▼▼▼

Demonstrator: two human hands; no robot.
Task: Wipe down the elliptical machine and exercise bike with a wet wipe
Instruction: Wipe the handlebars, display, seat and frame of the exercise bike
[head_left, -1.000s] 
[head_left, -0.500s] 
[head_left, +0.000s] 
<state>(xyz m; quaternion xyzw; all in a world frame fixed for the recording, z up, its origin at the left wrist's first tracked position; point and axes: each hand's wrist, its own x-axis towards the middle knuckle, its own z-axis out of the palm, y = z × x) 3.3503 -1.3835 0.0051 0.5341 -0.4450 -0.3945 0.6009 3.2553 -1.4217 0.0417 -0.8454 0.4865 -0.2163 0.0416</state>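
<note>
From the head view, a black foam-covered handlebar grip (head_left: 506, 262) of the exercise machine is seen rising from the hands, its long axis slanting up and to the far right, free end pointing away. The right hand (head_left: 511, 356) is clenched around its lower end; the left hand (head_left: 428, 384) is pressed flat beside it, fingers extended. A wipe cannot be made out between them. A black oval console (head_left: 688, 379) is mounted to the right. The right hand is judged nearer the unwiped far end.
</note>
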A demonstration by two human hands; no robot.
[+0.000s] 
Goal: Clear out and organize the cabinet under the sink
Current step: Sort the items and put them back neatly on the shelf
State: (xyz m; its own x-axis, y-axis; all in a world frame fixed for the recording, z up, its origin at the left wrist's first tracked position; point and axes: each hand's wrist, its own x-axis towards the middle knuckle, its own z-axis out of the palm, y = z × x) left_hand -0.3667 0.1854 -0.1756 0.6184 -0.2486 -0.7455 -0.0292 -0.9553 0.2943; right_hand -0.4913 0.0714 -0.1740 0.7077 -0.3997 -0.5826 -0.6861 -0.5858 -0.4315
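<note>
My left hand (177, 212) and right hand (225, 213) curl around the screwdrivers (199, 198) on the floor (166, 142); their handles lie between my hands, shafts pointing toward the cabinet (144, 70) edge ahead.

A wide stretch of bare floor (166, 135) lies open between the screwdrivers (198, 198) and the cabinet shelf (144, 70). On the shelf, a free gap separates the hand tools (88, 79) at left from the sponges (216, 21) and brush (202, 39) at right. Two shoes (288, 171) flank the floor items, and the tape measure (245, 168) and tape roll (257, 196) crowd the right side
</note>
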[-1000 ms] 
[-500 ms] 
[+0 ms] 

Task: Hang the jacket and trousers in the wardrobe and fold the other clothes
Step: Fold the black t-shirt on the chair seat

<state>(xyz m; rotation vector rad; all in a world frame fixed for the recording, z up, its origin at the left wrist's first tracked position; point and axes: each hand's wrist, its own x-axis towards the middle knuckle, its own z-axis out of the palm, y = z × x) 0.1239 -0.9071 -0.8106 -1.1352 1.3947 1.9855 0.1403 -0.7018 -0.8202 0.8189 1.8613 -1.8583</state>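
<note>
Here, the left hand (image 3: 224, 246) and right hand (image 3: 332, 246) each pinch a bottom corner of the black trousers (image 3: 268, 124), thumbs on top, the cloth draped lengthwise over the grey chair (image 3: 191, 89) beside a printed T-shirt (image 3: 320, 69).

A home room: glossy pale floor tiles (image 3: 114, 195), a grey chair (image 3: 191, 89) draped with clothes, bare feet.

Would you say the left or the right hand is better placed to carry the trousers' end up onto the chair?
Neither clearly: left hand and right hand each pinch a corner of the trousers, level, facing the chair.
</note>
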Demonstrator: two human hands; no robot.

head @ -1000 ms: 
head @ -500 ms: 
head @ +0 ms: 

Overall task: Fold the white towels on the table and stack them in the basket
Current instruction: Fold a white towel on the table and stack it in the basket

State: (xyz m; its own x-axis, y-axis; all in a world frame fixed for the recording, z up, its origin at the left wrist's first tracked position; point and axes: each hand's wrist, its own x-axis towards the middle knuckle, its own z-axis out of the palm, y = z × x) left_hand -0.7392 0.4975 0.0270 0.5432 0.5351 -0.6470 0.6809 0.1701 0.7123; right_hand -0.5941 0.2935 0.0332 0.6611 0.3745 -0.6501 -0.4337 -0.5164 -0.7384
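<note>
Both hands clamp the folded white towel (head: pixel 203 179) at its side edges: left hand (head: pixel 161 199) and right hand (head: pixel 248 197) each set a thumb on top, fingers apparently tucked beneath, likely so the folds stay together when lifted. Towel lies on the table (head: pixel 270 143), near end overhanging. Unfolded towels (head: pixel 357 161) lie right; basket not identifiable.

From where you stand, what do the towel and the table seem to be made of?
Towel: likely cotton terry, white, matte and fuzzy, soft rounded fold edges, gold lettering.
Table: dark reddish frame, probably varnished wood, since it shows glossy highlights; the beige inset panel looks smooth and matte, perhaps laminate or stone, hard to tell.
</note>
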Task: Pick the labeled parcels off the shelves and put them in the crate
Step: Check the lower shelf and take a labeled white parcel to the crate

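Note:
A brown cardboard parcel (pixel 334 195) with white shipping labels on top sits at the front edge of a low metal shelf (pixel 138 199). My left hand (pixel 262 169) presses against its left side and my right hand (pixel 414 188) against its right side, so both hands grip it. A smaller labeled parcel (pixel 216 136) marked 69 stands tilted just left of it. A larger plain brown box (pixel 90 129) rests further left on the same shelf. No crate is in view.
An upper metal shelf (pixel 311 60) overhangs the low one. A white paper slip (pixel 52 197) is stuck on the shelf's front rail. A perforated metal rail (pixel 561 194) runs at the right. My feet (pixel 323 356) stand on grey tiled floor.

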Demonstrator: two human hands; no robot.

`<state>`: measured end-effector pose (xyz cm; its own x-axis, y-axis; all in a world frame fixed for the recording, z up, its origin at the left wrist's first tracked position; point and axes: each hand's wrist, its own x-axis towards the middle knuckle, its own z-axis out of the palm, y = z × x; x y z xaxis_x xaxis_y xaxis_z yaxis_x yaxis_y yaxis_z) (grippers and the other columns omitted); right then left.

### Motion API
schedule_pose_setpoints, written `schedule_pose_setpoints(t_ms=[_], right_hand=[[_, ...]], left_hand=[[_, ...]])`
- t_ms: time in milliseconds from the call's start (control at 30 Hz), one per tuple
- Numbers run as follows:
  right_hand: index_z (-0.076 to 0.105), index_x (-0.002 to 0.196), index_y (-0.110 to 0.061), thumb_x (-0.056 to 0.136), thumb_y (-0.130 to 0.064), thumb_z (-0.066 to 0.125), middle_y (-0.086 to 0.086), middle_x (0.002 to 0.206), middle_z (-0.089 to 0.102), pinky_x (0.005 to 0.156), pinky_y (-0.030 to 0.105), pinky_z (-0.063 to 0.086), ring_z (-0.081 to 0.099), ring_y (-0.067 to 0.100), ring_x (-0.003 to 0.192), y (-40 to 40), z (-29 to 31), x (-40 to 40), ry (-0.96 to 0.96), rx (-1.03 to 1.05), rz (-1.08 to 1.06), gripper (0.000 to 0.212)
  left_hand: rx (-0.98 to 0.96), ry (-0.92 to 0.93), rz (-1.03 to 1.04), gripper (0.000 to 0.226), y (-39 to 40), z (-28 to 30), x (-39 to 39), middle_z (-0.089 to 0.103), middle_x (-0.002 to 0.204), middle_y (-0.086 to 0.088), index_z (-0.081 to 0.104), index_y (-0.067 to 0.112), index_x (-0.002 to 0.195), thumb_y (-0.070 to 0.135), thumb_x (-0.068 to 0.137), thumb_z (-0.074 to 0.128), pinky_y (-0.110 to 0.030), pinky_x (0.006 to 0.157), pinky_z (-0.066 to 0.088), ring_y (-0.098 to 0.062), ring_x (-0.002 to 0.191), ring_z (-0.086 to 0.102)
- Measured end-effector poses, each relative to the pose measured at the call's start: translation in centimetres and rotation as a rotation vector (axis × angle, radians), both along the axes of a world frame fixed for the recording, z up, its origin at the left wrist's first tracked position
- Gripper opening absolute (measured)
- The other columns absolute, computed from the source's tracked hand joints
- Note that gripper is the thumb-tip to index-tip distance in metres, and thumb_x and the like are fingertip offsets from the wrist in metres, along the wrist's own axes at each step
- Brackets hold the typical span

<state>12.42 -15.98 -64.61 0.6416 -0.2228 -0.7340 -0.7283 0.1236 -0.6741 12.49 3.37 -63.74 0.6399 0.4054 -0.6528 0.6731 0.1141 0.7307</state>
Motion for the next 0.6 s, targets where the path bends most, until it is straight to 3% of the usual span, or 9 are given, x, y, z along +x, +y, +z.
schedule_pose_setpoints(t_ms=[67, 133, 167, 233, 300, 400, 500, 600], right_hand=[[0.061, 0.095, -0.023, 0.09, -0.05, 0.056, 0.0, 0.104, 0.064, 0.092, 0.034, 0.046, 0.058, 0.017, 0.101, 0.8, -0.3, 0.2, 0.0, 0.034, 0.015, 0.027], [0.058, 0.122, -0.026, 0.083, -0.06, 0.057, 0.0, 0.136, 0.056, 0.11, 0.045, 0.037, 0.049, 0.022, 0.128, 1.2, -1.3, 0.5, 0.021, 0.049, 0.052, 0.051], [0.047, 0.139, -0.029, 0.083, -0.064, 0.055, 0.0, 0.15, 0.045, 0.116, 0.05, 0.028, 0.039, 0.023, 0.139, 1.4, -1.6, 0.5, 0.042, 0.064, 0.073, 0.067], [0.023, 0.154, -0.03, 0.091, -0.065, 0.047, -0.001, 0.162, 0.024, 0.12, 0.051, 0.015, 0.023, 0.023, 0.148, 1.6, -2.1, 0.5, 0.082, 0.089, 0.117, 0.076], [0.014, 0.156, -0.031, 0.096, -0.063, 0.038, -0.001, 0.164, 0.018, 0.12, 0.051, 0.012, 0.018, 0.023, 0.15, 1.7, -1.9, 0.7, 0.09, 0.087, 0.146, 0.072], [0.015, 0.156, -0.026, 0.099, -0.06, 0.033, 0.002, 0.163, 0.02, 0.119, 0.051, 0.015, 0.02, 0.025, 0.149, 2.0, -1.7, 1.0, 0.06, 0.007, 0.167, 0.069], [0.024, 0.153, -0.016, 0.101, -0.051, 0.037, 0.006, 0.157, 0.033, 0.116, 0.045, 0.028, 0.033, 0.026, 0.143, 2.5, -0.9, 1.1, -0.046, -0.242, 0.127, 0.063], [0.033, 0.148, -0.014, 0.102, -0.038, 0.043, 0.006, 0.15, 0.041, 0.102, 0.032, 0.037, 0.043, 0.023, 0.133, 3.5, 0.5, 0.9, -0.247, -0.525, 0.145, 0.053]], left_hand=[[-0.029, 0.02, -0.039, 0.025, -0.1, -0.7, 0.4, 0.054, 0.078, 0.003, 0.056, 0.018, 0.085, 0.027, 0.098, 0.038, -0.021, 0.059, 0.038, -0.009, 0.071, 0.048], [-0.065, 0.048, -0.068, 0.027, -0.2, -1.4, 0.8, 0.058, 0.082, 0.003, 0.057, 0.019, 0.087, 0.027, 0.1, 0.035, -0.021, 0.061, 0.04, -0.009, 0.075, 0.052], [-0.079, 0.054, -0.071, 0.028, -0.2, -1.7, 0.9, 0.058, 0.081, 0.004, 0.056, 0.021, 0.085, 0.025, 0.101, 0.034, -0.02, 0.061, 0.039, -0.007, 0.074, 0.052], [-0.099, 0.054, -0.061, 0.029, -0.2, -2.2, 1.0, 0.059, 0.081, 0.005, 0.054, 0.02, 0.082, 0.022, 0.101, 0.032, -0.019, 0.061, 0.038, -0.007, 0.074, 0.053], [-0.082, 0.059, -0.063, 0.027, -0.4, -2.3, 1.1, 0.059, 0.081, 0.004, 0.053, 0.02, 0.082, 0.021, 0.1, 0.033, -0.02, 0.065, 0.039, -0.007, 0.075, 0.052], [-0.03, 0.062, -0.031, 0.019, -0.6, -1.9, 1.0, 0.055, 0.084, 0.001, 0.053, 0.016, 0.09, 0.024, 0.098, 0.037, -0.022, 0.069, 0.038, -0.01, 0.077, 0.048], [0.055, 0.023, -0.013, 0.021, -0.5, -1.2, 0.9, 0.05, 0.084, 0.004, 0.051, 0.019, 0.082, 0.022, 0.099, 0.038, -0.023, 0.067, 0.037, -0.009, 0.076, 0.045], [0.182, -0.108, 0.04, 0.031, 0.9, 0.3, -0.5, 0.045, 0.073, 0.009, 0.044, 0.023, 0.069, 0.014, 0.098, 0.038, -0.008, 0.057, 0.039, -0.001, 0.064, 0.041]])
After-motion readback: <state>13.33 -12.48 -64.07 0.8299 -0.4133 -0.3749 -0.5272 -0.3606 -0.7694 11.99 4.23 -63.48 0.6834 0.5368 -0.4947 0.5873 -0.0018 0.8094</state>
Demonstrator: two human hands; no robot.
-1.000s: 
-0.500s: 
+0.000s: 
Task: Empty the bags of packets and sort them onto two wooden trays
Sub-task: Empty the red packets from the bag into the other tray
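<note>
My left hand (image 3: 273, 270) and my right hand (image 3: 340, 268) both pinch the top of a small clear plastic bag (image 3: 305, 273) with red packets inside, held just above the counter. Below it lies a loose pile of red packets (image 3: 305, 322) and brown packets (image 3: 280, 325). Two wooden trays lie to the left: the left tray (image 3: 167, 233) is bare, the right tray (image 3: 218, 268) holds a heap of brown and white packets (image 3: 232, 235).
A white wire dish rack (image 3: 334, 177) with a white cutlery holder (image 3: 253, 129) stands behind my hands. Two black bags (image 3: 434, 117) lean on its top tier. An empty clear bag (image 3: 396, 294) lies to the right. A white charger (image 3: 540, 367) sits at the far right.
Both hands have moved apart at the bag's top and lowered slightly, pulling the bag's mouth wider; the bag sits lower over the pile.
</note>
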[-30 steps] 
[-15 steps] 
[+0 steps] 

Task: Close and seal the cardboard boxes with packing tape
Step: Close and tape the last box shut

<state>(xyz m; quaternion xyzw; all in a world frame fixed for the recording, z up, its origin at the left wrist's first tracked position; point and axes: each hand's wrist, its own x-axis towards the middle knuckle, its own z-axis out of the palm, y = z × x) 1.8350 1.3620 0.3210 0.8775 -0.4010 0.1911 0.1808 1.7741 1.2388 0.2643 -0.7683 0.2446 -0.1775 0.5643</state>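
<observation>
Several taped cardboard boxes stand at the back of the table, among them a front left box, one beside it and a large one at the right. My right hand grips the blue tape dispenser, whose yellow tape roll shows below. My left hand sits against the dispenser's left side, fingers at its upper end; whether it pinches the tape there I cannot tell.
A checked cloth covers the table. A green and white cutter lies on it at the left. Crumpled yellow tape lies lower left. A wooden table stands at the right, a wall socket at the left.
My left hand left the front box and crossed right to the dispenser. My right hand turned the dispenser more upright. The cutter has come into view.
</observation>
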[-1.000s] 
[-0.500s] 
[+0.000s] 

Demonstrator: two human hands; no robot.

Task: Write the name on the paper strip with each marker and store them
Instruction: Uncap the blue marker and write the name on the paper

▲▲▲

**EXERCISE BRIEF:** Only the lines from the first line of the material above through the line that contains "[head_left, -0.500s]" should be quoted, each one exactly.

**ANSWER FOR THIS EXERCISE:**
Demonstrator: two human hands; no robot.
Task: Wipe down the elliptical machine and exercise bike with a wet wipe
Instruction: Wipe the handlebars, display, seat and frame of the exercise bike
[head_left, -1.000s] 
[head_left, -0.500s] 

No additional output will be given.